WORK INSTRUCTION:
Check each line of the entries below for the word "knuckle", and copy out the ones that have it.

Collected data:
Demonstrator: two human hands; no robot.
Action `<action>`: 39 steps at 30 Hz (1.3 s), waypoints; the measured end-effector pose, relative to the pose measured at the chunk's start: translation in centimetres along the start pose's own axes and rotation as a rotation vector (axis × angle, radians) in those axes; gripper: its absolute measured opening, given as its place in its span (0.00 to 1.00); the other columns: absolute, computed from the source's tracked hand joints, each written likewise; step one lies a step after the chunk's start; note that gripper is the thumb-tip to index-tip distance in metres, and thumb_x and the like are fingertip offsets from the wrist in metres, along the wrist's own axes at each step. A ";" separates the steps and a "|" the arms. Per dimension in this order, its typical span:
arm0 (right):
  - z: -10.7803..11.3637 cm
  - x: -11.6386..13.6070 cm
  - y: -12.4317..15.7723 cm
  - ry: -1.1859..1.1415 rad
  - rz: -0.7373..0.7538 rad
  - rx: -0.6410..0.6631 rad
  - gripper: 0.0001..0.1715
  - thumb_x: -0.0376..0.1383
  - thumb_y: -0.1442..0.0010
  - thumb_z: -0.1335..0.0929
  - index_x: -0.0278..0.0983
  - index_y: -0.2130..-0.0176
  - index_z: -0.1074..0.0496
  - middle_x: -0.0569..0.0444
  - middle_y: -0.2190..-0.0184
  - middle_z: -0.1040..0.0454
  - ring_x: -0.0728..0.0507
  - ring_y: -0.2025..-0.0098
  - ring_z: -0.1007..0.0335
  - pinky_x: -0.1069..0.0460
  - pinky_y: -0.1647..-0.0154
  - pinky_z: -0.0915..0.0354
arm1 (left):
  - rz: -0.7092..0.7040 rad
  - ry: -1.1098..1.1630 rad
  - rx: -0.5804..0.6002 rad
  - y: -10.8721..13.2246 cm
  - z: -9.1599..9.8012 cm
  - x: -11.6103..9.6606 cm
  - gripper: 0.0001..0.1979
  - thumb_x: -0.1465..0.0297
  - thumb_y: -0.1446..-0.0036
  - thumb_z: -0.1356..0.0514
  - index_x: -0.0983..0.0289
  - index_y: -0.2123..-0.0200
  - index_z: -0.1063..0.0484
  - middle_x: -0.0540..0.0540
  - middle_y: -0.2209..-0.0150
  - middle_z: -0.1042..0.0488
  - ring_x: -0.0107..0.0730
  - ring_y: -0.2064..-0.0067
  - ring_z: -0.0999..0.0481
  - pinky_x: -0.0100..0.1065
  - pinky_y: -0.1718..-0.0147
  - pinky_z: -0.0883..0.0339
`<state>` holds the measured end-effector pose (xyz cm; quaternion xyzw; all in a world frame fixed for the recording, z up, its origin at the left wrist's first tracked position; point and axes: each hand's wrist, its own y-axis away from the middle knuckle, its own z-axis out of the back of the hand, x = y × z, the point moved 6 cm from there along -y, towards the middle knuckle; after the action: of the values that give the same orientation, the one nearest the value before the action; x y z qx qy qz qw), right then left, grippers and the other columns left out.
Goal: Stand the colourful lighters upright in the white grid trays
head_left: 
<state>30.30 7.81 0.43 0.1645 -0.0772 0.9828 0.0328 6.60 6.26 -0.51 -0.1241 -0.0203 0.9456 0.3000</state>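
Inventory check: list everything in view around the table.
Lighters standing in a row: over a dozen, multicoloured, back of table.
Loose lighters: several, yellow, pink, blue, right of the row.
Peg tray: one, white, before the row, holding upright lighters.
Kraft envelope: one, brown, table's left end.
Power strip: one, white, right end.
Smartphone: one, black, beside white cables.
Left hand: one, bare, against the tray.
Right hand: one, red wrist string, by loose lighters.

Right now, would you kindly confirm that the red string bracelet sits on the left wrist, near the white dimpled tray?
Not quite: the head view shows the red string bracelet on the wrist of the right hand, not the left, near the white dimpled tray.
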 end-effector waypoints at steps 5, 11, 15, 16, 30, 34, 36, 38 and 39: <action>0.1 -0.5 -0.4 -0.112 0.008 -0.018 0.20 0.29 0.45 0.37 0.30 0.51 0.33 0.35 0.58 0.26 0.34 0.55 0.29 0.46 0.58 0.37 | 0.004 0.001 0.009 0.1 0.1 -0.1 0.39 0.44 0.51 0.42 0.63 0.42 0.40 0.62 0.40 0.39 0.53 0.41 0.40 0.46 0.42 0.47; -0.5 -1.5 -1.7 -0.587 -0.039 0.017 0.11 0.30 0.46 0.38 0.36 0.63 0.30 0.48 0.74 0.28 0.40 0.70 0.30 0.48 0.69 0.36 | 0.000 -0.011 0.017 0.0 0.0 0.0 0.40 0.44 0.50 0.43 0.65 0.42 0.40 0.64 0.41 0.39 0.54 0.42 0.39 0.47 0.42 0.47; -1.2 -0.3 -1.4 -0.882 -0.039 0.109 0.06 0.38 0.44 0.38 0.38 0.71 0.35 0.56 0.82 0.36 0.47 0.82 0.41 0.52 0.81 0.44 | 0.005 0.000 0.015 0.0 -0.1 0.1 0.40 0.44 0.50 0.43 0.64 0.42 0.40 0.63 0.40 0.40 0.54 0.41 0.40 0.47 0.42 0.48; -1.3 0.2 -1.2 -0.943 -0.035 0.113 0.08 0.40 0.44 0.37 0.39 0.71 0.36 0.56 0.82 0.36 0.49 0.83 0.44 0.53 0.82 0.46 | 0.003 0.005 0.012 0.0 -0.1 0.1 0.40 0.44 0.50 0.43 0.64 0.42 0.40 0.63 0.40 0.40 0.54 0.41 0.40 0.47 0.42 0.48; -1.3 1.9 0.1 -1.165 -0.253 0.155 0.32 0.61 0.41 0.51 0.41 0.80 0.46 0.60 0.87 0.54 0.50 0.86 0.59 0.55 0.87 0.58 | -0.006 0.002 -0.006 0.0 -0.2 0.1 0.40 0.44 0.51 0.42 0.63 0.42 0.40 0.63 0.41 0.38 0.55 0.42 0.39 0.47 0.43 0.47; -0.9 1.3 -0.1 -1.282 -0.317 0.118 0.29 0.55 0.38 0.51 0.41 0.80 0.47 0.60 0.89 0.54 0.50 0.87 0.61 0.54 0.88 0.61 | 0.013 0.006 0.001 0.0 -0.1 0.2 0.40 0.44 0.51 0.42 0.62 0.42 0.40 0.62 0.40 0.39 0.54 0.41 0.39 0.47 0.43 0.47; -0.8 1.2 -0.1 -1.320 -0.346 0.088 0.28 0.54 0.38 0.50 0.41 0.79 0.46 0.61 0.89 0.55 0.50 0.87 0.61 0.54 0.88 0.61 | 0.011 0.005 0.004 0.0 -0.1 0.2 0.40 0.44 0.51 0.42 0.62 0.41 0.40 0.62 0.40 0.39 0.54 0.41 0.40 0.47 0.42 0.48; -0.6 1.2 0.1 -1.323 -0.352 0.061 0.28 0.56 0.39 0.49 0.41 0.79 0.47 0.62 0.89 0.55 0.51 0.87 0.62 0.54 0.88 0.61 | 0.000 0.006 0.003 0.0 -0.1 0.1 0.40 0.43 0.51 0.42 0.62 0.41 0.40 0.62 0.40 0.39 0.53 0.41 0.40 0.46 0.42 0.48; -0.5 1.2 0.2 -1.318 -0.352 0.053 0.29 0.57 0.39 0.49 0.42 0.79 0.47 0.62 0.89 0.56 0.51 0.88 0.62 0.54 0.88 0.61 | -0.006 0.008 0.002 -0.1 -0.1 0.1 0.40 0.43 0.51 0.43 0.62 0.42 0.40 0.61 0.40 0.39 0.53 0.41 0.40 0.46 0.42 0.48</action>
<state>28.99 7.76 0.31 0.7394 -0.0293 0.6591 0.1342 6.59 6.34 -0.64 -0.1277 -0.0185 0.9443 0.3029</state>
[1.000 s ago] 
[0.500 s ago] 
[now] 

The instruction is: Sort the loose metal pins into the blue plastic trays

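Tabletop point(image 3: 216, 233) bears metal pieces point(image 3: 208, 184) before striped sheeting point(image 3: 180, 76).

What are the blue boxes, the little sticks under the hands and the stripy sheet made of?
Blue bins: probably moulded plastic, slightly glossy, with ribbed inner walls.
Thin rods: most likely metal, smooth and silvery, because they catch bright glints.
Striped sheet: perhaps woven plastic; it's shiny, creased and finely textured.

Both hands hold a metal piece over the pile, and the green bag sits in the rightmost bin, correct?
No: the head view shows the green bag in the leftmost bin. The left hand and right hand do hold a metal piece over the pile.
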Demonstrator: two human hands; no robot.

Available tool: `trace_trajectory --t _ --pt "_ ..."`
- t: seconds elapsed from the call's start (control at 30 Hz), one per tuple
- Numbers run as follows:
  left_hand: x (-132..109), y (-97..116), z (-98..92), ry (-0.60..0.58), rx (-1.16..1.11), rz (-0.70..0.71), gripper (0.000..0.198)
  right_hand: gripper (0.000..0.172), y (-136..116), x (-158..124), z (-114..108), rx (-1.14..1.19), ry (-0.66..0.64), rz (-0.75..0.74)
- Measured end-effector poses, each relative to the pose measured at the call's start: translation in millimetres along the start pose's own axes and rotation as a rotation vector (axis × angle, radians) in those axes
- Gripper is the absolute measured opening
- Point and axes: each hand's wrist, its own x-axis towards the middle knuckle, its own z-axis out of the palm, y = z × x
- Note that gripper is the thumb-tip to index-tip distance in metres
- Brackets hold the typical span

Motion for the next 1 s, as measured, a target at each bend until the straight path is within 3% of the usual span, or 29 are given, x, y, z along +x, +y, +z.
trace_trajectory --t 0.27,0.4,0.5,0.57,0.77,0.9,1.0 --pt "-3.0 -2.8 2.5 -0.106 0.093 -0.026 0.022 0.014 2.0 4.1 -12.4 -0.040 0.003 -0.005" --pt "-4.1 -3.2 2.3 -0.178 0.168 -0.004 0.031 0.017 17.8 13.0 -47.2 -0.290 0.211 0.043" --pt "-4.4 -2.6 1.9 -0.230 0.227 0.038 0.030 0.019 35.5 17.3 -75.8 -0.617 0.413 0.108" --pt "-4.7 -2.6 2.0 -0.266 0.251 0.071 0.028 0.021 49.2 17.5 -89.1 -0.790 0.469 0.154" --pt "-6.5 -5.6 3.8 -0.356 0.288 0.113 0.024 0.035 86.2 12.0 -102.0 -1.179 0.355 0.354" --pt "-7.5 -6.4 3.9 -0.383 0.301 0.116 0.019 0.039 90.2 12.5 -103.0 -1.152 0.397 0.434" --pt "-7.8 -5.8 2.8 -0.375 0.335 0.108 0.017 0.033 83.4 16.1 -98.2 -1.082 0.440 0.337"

YOUR RESPONSE:
`<state>` holds the measured end-effector pose (xyz cm; quaternion xyzw; all in a world frame fixed for the recording, z up, its origin at the left wrist's first tracked position; point and axes: each hand's wrist, its own y-axis away from the middle knuckle, its own z-axis out of the back of the hand, x = y × z, the point moved 6 cm from there along -y, towards the middle knuckle; after the action: of the values that give the same orientation, the one nearest the value before the action; x y z qx qy qz qw), right then left, grippers and the other columns left out.
- Point and axes: each hand's wrist, its own x-axis towards the middle knuckle, its own z-axis out of the palm, y = z × x

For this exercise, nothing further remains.